## PROMPT:
Copy every line of the records that includes the word "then".

━━━━━ RAW DATA ━━━━━

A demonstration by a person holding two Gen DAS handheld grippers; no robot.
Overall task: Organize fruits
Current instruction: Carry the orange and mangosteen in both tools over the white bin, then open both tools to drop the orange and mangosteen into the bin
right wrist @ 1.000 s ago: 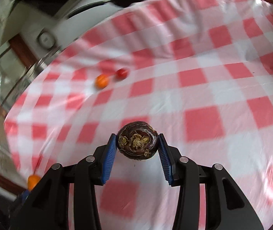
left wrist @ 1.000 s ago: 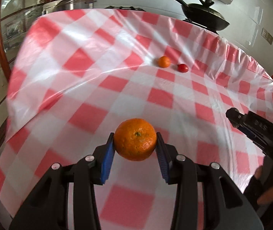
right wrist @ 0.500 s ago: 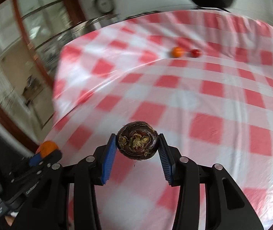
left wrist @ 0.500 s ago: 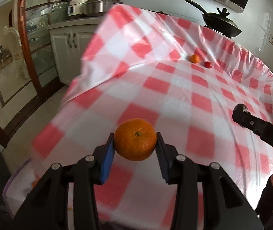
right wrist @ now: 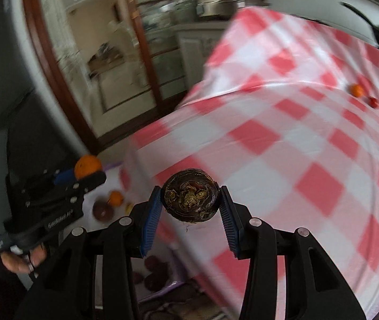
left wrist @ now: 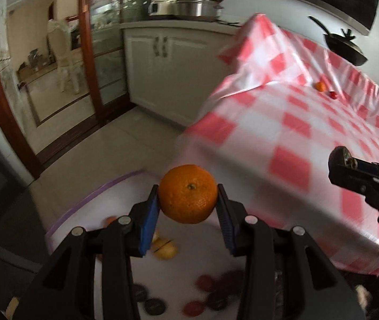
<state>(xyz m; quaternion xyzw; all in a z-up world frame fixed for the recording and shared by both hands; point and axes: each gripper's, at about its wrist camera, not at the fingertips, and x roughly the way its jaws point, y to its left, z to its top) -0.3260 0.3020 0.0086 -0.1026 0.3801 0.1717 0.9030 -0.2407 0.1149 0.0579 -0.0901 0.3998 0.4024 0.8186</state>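
Observation:
My left gripper (left wrist: 188, 208) is shut on an orange tangerine (left wrist: 188, 194) and holds it above a white bin with a purple rim (left wrist: 93, 194) beside the table. The bin holds several dark, red and yellow fruits (left wrist: 162, 249). My right gripper (right wrist: 189, 208) is shut on a dark purple-brown fruit (right wrist: 189, 199) over the near left corner of the red-and-white checked table (right wrist: 282, 144). A small tangerine (left wrist: 320, 86) and a red fruit (left wrist: 333, 95) lie at the far side of the table. The left gripper with its tangerine also shows in the right wrist view (right wrist: 87, 166).
A tiled floor (left wrist: 96, 144), white cabinets (left wrist: 162, 74) and a wood-framed glass door (left wrist: 88, 61) lie left of the table. A black pan (left wrist: 344, 48) and steel pots (left wrist: 194, 5) stand on the counter behind.
Both grippers have swung left, off the table's middle toward its left edge, each still holding its fruit. The bin beside the table has come into view under the left gripper.

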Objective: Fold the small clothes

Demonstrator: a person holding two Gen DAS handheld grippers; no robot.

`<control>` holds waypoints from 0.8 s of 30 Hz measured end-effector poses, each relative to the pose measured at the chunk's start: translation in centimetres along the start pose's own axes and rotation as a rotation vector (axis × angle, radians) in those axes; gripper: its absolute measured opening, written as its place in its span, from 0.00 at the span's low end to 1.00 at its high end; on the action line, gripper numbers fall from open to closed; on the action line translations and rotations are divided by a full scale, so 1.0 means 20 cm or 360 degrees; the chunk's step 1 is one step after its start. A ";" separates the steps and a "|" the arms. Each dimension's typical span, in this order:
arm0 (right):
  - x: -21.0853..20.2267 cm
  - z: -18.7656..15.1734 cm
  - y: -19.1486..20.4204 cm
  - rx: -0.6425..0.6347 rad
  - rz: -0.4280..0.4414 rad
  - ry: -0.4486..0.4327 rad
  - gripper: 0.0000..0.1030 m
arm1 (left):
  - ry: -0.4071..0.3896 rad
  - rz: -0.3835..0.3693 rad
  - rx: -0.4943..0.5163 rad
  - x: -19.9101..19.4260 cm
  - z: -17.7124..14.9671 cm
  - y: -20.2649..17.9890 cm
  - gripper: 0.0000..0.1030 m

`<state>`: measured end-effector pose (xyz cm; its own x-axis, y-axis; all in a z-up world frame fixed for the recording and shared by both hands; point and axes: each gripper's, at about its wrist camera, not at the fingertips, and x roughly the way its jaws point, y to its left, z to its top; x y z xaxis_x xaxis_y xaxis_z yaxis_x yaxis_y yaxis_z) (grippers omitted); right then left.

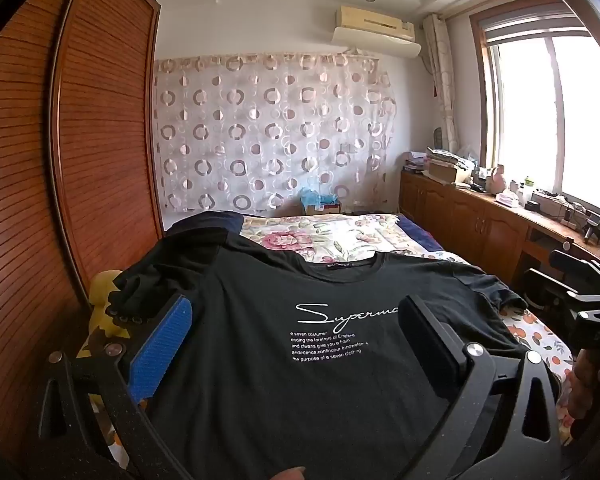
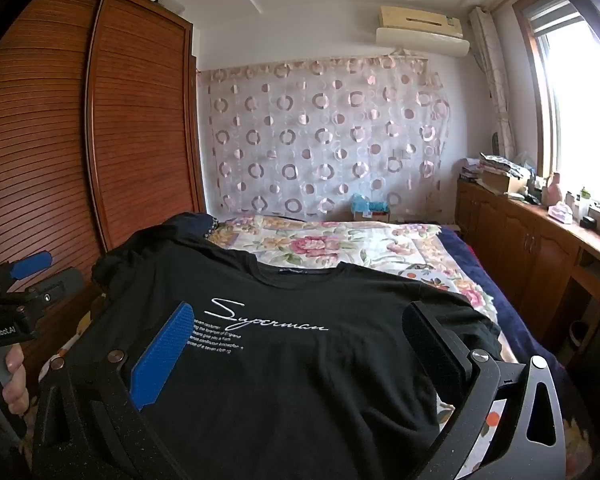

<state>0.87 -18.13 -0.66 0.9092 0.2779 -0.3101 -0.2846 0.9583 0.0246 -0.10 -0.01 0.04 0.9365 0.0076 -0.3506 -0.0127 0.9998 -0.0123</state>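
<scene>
We see a black cotton T-shirt [image 1: 300, 360] spread flat, front up, on the flowered bedspread [image 1: 340, 236], white script lettering across its chest; our left gripper [image 1: 296, 344] and right gripper [image 2: 300, 344] hover above it, fingers spread wide, gripping nothing; one ribbed blue pad [image 2: 164, 360] faces a dark one.

Black T-shirt [image 2: 284, 344] reads "Superman"; left tool [image 2: 40, 276] reads "GenRobot.AI".
</scene>
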 end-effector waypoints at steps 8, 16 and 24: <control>0.00 0.00 0.00 -0.0002 0.0000 -0.0005 1.00 | -0.0001 0.0000 0.0001 0.00 0.00 0.00 1.00; -0.02 0.00 0.02 -0.0004 0.0005 -0.0011 1.00 | 0.0000 0.0001 0.0002 0.00 0.00 0.00 1.00; 0.03 -0.02 0.02 -0.0011 0.0046 0.0039 1.00 | 0.0047 -0.0011 0.0010 0.03 0.00 0.07 1.00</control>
<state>1.11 -17.63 -1.18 0.8929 0.3039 -0.3324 -0.3129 0.9494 0.0274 0.50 1.39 -0.24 0.9259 0.0001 -0.3779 -0.0039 0.9999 -0.0094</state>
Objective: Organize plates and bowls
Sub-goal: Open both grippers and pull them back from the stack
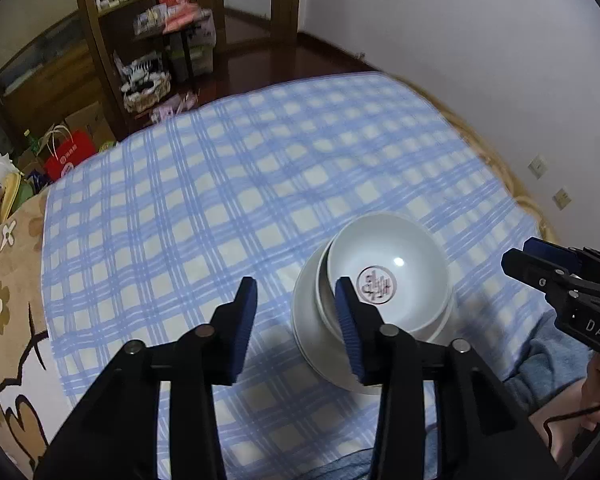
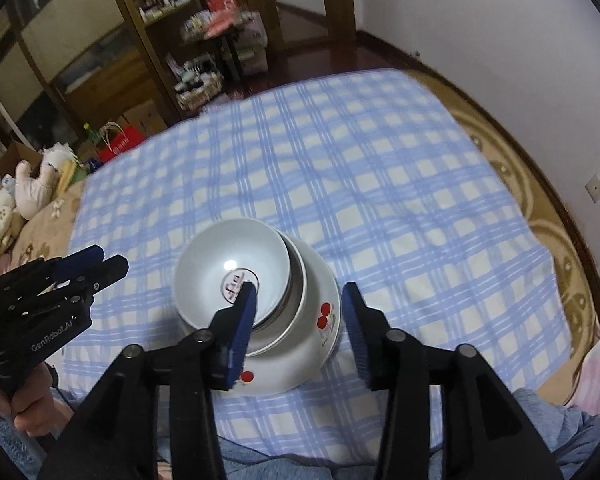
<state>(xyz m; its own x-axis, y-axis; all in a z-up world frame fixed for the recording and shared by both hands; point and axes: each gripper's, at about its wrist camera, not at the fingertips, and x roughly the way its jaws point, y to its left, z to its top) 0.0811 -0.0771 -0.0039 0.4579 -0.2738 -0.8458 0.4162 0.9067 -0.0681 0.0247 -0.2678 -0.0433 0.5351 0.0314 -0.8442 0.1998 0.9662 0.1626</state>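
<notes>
A stack of white dishes [image 1: 374, 300] sits on a blue and white checked cloth [image 1: 220, 208], in the lower right of the left wrist view and just below the middle of the right wrist view. On top is a white bowl [image 2: 232, 272] with a round red mark in its bottom. It sits a bit off to one side, inside another bowl [image 2: 296, 280], and that one rests on a wide white plate [image 2: 320, 320] with red cherries painted on it. How many dishes are in the stack in all is hard to tell. The left hand-held gripper [image 1: 296, 320] hangs above the cloth with its blue pads partly open and nothing between them; its right pad shows in front of the left edge of the stack. The right hand-held gripper [image 2: 300, 320] is partly open too and holds nothing; the cherry plate shows in the gap between its pads, and its left pad shows in front of the top bowl. Neither one grips a dish. The checked cloth lies on a bed with a tan flowered cover [image 1: 8, 280]. A person's hand [image 2: 32, 420] holds a grip at the lower left of the right wrist view. Past the bed, in the upper left, are a wooden shelf [image 1: 100, 20] full of small things, a red paper bag [image 1: 66, 156] and a white soft toy [image 2: 32, 192]. A white wall [image 1: 460, 40] fills the upper right.
</notes>
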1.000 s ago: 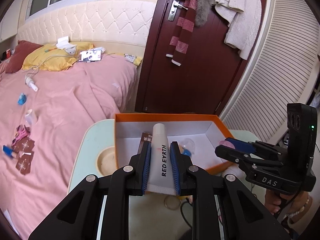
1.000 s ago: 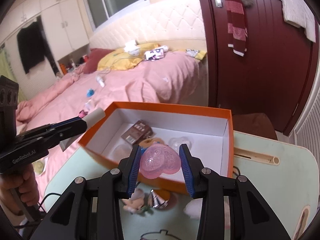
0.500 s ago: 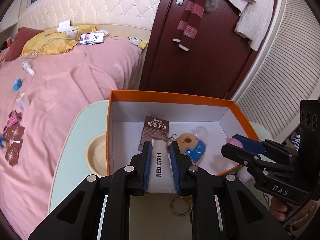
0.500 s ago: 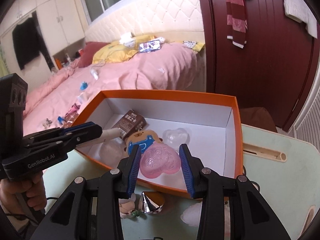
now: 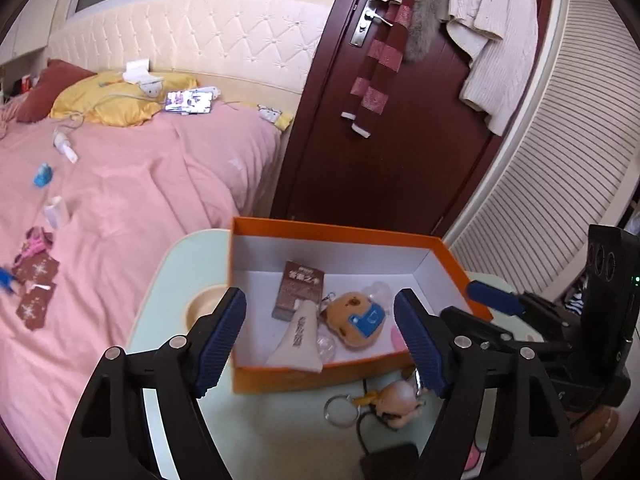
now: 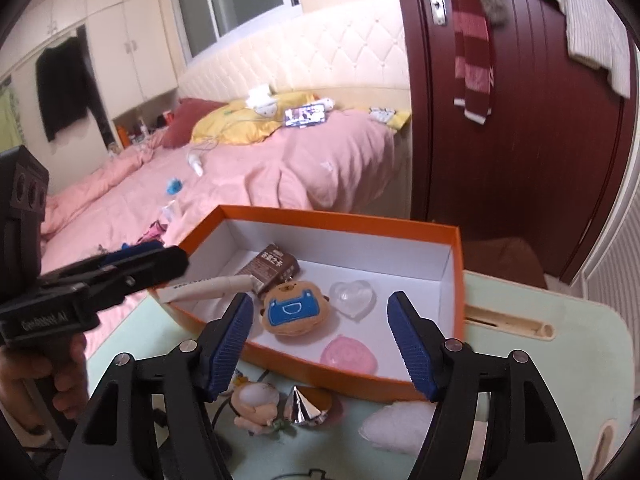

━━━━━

## ANSWER FOR THE TASK:
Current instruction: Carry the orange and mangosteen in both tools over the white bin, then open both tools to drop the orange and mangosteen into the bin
`<state>`: measured end-effector pose (xyz cm; its own x-axis, y-axis; all in a z-up world frame fixed for the recording and shared by both hands; point and axes: each gripper's, at about its wrist camera, not at the fingertips, and x roughly the way its jaws point, y to its left, z to its top; x y z xaxis_x xaxis_y xaxis_z yaxis_x yaxis_y yaxis_z) (grippers omitted); right then left.

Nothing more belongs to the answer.